Working with RAR, LZF and BZ2 Compression Formats in PHP

November 3, 2008

Tutorials

The Ultimate Toolbox

When it comes to dealing with different file formats, it’s hard to faze PHP. XML documents, PDF files, JPEG images, MP3 media…you name it and, chances are, there’s a PHP extension to handle it. And so it is with compression formats like RAR, LZF and Bzip2 – although these archive formats are far less common today than the ubiquitous TAR and ZIP formats, they are still actively used by many applications and projects, and continue to be supported in PHP via PECL extensions.

That’s where this article comes in. Over the next few pages, I’ll be introducing you to some PHP extensions that allow you to create, view and manipulate compressed files in these formats. Keep reading, and be prepared to be amazed!

Kicking The Tyres

RAR support in PHP comes through PECL’s ext/rar extension, which is maintained by Antony Dovgal and provides a function-oriented read-only API for listing and extracting RAR archive files. The LZF extension, maintained by Marcin Gibula, allows for LZF compression and decompression, while the Bzip2 extension allows for Bzip2 compression and decompression.

The easiest way to install these packages is with the automated PECL installer, which takes care of downloading and compiling the extension as a loadable PHP module. Here’s an example, using the RAR extension:

shell# pecl install rar
Alternatively, download the source code archive from http://pecl.php.net/package/rar and compile it into a loadable PHP module with phpize:
shell# cd rar-1.0.0
shell# phpize
shell# ./configure 
shell# make
shell# make install

This procedure should create a loadable PHP module named rar.so in your PHP extension directory. You should now enable the extension in the php.ini configuration file, restart your Web server, and check that the extension is enabled with a quick call to phpinfo():

To enable LZF support, follow a similar process: download, compile and install the extension, using either PECL or manually, and you’re good to go. To enable Bzip2 support, though, you will need to recompile PHP with the –with-bz2 configure-time option.

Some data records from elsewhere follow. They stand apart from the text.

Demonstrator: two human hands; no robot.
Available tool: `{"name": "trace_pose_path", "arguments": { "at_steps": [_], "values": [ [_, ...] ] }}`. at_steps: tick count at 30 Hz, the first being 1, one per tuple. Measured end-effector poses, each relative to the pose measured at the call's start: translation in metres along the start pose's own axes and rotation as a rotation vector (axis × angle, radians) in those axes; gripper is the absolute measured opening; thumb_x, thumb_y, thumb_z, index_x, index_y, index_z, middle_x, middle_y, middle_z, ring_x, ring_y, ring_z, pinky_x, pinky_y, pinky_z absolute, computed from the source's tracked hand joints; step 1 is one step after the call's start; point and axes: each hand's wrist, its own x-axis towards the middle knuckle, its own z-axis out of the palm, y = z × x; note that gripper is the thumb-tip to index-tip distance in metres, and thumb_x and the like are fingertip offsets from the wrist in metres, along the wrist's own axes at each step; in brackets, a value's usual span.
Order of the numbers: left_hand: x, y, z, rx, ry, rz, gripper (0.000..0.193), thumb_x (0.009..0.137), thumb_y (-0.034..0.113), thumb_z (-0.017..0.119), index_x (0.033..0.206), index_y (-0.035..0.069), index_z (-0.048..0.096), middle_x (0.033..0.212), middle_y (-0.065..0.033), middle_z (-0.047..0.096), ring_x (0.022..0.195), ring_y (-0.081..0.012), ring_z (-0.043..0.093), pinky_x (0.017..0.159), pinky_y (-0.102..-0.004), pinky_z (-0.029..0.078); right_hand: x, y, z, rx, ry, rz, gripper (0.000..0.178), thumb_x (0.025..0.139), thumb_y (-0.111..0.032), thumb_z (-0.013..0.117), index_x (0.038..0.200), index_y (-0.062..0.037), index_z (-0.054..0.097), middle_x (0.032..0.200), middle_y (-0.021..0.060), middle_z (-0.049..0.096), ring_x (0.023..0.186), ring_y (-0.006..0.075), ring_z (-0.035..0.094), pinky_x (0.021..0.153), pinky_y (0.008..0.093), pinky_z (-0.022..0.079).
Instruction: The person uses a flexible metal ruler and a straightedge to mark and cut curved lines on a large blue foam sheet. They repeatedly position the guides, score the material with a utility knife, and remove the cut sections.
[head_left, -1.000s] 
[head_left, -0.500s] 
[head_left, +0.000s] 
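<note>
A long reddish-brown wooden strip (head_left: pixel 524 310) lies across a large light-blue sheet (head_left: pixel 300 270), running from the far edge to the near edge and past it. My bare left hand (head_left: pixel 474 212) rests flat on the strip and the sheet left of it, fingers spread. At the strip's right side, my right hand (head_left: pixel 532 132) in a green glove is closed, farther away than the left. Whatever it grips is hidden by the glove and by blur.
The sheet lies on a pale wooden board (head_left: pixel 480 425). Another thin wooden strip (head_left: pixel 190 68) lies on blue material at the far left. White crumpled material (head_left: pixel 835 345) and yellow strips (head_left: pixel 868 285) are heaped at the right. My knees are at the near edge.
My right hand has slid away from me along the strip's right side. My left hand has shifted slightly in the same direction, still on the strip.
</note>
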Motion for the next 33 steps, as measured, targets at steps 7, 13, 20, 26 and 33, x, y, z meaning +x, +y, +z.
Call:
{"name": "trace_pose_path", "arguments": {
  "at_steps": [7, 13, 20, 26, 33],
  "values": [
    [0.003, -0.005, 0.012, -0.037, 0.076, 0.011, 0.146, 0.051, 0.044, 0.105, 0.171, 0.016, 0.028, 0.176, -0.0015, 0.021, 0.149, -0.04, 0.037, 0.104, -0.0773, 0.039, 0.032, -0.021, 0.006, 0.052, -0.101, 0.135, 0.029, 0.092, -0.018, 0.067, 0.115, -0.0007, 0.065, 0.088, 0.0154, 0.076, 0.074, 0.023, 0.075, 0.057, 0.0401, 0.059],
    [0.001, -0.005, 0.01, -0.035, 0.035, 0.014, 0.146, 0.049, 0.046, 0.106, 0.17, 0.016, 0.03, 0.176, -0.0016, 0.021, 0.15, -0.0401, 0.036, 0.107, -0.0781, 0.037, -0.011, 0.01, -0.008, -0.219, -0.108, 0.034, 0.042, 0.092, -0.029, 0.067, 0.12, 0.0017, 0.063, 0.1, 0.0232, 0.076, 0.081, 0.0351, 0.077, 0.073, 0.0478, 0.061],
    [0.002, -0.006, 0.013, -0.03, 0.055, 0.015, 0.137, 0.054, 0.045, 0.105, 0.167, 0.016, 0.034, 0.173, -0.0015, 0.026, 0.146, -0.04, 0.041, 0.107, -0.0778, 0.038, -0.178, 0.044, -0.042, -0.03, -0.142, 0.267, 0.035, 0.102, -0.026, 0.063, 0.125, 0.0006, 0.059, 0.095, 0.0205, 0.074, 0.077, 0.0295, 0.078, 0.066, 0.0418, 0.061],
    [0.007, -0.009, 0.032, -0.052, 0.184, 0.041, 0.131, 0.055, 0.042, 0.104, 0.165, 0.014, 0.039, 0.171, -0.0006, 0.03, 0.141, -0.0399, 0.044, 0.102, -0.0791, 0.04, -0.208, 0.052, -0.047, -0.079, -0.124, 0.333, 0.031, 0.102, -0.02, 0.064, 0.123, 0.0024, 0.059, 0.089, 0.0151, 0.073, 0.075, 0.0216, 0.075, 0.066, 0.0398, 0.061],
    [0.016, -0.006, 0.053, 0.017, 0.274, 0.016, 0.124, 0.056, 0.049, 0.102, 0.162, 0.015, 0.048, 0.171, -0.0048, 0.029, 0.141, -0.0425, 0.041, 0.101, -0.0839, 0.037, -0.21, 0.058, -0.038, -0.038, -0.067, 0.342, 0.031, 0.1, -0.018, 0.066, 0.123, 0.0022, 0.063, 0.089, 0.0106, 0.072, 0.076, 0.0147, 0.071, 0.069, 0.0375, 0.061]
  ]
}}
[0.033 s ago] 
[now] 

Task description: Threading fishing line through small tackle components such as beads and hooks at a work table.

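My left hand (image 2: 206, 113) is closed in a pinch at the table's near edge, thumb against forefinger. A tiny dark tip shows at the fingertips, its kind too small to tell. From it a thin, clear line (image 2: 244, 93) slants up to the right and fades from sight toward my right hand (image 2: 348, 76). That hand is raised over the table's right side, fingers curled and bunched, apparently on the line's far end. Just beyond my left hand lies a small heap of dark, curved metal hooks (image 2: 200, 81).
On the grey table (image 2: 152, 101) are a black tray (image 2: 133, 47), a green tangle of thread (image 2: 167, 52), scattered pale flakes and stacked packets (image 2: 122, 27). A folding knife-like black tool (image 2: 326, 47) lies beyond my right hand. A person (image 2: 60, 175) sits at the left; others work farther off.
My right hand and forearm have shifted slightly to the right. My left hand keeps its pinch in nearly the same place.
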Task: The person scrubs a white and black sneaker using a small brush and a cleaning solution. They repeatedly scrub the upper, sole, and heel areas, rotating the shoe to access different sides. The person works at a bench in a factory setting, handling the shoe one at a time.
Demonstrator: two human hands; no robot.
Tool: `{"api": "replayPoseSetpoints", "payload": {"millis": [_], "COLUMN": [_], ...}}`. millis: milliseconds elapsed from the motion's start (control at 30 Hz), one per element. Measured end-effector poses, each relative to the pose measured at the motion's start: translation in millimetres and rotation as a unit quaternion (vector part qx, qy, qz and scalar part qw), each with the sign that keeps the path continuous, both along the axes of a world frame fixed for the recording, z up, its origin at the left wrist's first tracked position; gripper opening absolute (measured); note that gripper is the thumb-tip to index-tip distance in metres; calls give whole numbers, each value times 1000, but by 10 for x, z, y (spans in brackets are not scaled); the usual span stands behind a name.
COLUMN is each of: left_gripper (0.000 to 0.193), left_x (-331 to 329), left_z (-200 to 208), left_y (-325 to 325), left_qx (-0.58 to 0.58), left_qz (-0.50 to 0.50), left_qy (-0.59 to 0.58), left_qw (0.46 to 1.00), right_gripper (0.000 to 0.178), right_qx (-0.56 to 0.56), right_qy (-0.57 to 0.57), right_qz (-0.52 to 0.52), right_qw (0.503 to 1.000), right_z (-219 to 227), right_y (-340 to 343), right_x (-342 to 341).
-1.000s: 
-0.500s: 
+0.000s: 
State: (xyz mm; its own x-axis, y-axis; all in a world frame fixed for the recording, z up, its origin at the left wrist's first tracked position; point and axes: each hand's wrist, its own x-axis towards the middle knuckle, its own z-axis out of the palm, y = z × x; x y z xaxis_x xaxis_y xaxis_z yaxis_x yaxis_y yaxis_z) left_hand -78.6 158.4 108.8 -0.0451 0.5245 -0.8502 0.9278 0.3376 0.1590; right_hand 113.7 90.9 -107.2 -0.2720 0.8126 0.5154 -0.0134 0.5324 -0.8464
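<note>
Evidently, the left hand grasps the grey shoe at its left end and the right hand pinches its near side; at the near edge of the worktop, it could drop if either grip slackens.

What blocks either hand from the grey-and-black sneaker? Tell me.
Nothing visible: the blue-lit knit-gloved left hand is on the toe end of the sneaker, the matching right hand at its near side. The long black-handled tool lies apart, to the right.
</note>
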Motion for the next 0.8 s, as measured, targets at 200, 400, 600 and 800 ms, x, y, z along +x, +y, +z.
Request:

Windows users have a much easier time of it; pre-compiled Windows versions of php_rar.dll, php_lzf.dll and php_bz2.dll can be downloaded from http://pecl4win.php.net/. Once you’ve got the files, place them in your PHP extensions directory, activate them via your php.ini configuration file, and restart your Web server. You should now be able to see the extensions’ active status with phpinfo(), as described above.

Looking Inwards

Assuming you’ve got all the pieces working, let’s get things rolling with a simple example: reading an existing RAR file with PHP, and printing a list of its contents:

<?php
// open archive 
$rar = rar_open(realpath('.') . "/app-0.2.rar") or die('ERROR: Could not open archive!');

// get list of files in archive
$entries = rar_list($rar);
foreach ($entries as $entry) {
  printf("%s (%d bytes)", $entry->getName(), $entry->getUnpackedSize());
  print "\n";      
}

// close archive
rar_close($rar);
?>

The script begins by using the rar_open() function to open the RAR archive file. If successful, this method returns a resource handle representing the RAR archive; this handle serves as the entry point to all the RAR functions. Next, the rar_list() method is used to produce an array containing information about the archive’s contents. Each element of this array represents a single file (or entry) from the archive, which is stored as an object. Object methods, such as getName() and getUnpackedSize(), are used to obtain additional information on the corresponding file and, once the entire array is processed, the resource handle is destroyed with a call to the rar_close() method.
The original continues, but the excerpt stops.